Give back the entire listing exactly as it was provided.

■ ■ ■

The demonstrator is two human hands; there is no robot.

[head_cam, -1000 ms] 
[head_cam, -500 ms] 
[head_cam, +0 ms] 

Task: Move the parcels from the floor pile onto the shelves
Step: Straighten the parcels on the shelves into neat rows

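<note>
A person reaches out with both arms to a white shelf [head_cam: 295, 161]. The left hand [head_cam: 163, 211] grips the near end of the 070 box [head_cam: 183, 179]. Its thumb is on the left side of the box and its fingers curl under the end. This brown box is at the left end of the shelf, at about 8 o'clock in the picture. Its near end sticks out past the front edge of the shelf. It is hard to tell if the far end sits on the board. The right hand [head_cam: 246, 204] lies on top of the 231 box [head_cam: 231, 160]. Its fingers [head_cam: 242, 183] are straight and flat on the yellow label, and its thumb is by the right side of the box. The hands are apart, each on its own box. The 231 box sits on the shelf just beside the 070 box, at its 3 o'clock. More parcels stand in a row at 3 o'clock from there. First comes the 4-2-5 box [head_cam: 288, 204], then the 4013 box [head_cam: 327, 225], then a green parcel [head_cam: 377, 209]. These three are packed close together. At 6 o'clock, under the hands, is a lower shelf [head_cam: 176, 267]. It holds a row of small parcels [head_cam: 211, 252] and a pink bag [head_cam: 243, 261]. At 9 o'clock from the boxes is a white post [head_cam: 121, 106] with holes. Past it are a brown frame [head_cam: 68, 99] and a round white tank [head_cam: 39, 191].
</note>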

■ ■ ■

### Reply to the exercise
The demonstrator is two human hands; there is no robot.

[head_cam, -1000 ms] 
[head_cam, -500 ms] 
[head_cam, +0 ms] 

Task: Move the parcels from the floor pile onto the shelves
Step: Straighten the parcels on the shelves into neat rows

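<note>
A person reaches out with both arms to a white shelf [head_cam: 295, 161]. The left hand [head_cam: 163, 211] grips the near end of the 070 box [head_cam: 183, 179]. Its thumb is on the left side of the box and its fingers curl under the end. This brown box is at the left end of the shelf, at about 8 o'clock in the picture. Its near end sticks out past the front edge of the shelf. It is hard to tell if the far end sits on the board. The right hand [head_cam: 246, 204] lies on top of the 231 box [head_cam: 231, 160]. Its fingers [head_cam: 242, 183] are straight and flat on the yellow label, and its thumb is by the right side of the box. The hands are apart, each on its own box. The 231 box sits on the shelf just beside the 070 box, at its 3 o'clock. More parcels stand in a row at 3 o'clock from there. First comes the 4-2-5 box [head_cam: 288, 204], then the 4013 box [head_cam: 327, 225], then a green parcel [head_cam: 377, 209]. These three are packed close together. At 6 o'clock, under the hands, is a lower shelf [head_cam: 176, 267]. It holds a row of small parcels [head_cam: 211, 252] and a pink bag [head_cam: 243, 261]. At 9 o'clock from the boxes is a white post [head_cam: 121, 106] with holes. Past it are a brown frame [head_cam: 68, 99] and a round white tank [head_cam: 39, 191].
</note>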

That is the complete answer.